B.6.5. Validation and Operation of Biospecimen Resource Informatics Systems
Biospecimen resource informatics management systems should have an operational infrastructure to support operation access 24 hours a day, 7 days a week.
B.6.5.2. Disaster Recovery
Biospecimen resource informatics management systems should have processes defined and in place to cope with system downtimes and disaster recovery. ystem backups and restores should be tested on a regular basis to ensure the quality of the backup media and the restore process. All data stored outside the system should be encrypted to secure PHI/PII.
B.6.5.3. Quality Control
Biospecimen resource informatics management systems should be periodically evaluated to ensure that the system is fulfilling the criteria advised in best practices and the latest needs of the biospecimen resource. Random quality control checks should be performed on the physical inventory confirming that the physical location of stored biospecimens matches that provided in the informatics system. All system tools and methods should be validated to ensure their accuracy in performing that task.
B.6.5.4. Physical Security
All biospecimen resource databases at an individual institution should be in a secure site monitored by the institution. Resources without the capabilities to provide such infrastructure should seek external hosting arrangements for their informatics system.
B.6.5.5 Software System Validation
Initial validation of the informatics system should be well-documented ensuring data integrity, accurate process workflow, and adequate audit trail. Regulations such as the FDA’s 21 CFR Part 11 dictate requirements to include in the validation plan.
A detailed written validation plan must identify high risk areas in the software and how they will be thoroughly tested.

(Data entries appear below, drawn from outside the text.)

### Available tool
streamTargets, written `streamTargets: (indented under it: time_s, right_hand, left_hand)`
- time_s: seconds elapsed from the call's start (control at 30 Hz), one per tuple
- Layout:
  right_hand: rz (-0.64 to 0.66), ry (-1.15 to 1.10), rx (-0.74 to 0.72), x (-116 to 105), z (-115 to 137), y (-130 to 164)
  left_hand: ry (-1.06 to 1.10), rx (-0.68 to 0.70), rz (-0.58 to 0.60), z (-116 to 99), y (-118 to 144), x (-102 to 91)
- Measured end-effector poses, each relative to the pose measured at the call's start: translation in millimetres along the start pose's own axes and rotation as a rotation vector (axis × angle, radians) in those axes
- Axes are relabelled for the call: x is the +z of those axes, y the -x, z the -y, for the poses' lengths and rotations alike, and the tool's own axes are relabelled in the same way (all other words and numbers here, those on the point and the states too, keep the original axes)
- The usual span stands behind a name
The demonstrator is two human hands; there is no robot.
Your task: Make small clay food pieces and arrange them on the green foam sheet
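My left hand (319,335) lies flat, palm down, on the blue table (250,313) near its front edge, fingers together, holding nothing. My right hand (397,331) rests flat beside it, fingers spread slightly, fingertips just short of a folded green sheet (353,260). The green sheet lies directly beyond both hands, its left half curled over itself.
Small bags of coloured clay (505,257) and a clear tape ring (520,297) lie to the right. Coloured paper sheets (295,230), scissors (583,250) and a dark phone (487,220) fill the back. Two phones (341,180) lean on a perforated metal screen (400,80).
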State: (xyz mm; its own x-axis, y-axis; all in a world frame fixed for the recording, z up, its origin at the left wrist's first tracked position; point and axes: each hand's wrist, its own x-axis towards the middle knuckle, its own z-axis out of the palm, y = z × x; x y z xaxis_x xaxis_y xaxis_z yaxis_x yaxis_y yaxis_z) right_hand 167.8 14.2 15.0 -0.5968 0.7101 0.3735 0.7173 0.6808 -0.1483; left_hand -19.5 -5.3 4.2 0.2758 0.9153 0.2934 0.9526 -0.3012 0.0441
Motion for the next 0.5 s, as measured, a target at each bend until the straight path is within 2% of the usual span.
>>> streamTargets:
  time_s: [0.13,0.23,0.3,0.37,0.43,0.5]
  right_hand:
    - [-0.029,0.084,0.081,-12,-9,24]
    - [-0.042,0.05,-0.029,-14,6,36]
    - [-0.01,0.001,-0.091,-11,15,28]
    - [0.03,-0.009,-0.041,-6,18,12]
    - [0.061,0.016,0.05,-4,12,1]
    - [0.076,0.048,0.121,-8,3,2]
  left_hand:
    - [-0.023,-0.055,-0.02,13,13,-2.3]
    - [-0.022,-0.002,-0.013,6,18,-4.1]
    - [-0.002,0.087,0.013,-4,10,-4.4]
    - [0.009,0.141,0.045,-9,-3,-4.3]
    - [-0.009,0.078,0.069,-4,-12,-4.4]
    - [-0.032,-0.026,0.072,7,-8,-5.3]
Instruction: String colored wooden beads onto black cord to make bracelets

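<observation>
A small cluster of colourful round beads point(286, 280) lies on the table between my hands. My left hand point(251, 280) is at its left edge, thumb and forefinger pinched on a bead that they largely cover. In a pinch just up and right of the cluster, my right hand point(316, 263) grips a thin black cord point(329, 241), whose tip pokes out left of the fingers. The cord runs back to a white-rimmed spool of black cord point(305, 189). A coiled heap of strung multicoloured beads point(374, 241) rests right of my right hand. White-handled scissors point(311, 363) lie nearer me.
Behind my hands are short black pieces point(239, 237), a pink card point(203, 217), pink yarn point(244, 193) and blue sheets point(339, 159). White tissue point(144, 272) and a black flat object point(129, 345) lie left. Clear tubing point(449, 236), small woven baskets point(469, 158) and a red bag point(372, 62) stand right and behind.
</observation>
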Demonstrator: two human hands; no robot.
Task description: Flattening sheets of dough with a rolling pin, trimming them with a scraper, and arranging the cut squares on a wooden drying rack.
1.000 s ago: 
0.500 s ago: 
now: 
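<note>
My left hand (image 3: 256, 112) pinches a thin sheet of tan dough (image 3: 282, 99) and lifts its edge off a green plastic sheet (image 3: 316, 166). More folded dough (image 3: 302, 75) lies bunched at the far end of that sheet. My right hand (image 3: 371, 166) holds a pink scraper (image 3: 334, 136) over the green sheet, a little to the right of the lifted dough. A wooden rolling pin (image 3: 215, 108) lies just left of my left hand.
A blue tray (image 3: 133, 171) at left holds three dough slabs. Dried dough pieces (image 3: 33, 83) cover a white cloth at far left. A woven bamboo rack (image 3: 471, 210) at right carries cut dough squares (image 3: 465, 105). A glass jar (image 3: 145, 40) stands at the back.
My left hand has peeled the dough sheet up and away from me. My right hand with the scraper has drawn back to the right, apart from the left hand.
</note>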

Particularly susceptible areas are data migration points, data flow junctures, system configurable areas, and any customized features.
A new software implementation requires more comprehensive testing than an upgrade to an existing system. A system upgrade should include re-testing of updated program elements and any high risk areas of the program, whether presumed to be updated or not. To adequately test an upgraded system, a copy of the existing data should be used in a separate test environment.

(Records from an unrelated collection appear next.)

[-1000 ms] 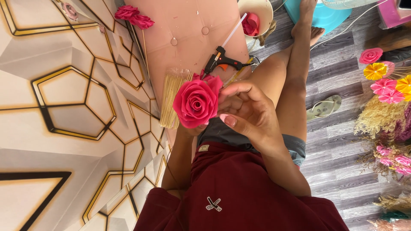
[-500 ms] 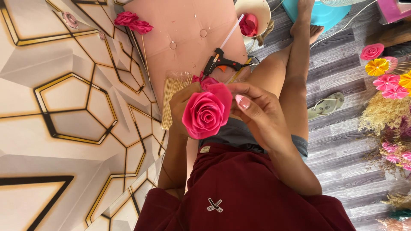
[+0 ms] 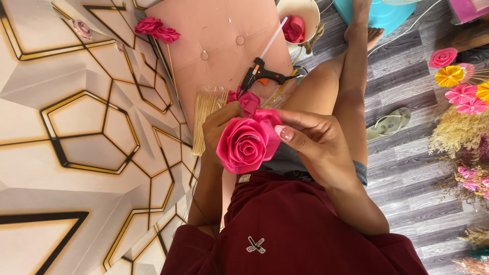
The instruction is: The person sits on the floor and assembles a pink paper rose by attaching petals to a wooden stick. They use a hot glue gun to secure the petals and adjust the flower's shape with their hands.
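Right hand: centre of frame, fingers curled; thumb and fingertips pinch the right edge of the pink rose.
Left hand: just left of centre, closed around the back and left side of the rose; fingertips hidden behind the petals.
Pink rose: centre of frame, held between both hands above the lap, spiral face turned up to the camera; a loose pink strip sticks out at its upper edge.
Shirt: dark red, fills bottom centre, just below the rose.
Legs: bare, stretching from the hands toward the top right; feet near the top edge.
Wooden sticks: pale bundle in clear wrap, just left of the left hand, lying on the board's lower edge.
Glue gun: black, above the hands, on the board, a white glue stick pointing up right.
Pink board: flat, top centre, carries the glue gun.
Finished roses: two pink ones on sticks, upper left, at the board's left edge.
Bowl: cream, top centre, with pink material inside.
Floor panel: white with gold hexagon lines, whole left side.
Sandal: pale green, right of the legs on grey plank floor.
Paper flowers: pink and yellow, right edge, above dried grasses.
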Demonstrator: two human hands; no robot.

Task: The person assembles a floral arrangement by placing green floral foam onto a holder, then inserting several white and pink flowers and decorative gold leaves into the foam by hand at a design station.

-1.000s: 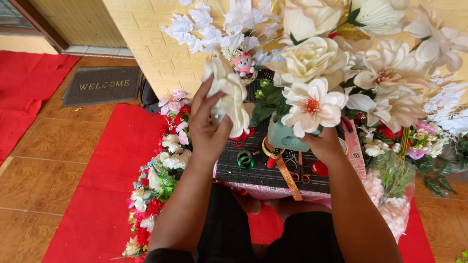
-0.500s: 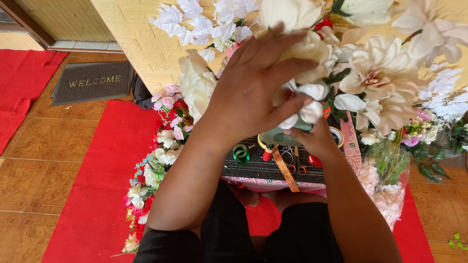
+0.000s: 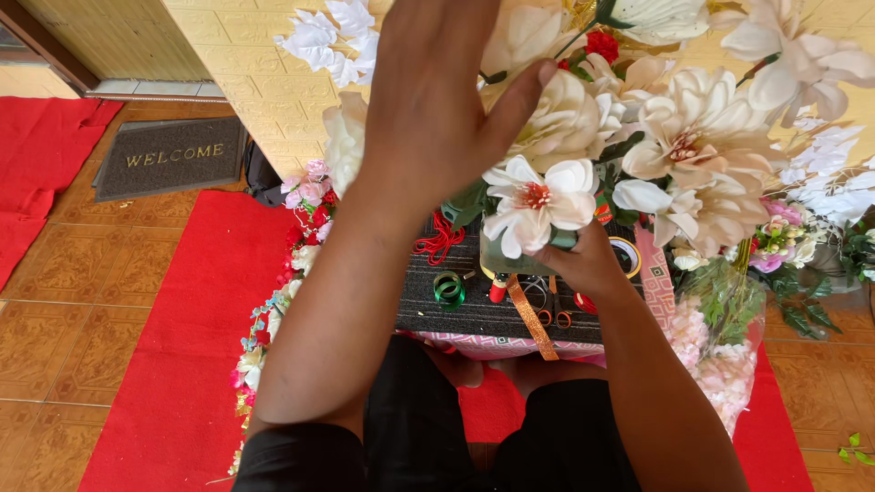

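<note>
A big bunch of cream and white artificial flowers (image 3: 674, 137) fills the upper right of the view. My left hand (image 3: 437, 100) is raised high with its fingers spread over a large cream bloom (image 3: 561, 114), thumb pressing its petals. My right hand (image 3: 583, 264) grips the green base of the bunch (image 3: 510, 260) from below, just under a white flower with a pink centre (image 3: 538, 200). Both hands hover above a dark woven box (image 3: 474, 314) on my lap.
On the box lie a green ribbon spool (image 3: 448, 290), red cord (image 3: 439, 241), an orange ribbon (image 3: 530, 319) and a tape roll (image 3: 627, 255). A flower garland (image 3: 273, 310) lies on the red carpet (image 3: 182, 346). A doormat (image 3: 169, 159) sits far left. Yellow brick wall (image 3: 264, 73) behind.
My left hand has risen from the low white bloom up over the top of the bunch and spread wide. The bunch has come closer to the camera. My right hand keeps its hold.
</note>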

Subsequent validation of each upgrade to the system should replicate a portion of the initial validation to prevent unidentified regression errors as well as a full validation of the upgraded portion of the system.
B.6.6. Regulatory Issues Pertaining to Informatics Systems
Besides those issues identified in the Ethical, Legal, and Policy section in these guidelines, the following regulatory issues should be addressed as applicable.
Biospecimen resources should meet relevant regulatory requirements, including but not limited to:
- State and Federal Regulations
- Privacy Protection
- 508 Compliance
- Security Regulations
Biospecimen resources should refer to the NIST Special Publication 800-30 Guide for Conducting Risk Assessments , as applicable, to determine the appropriate level of security for informatics systems.
Any PHI or PII data stored in the informatics system should be flagged as such and masked from incidental viewing. Only those users with specific authorization to view this data should be allowed access. All access to this data should be logged in a secure, non-editable, permanent audit trail.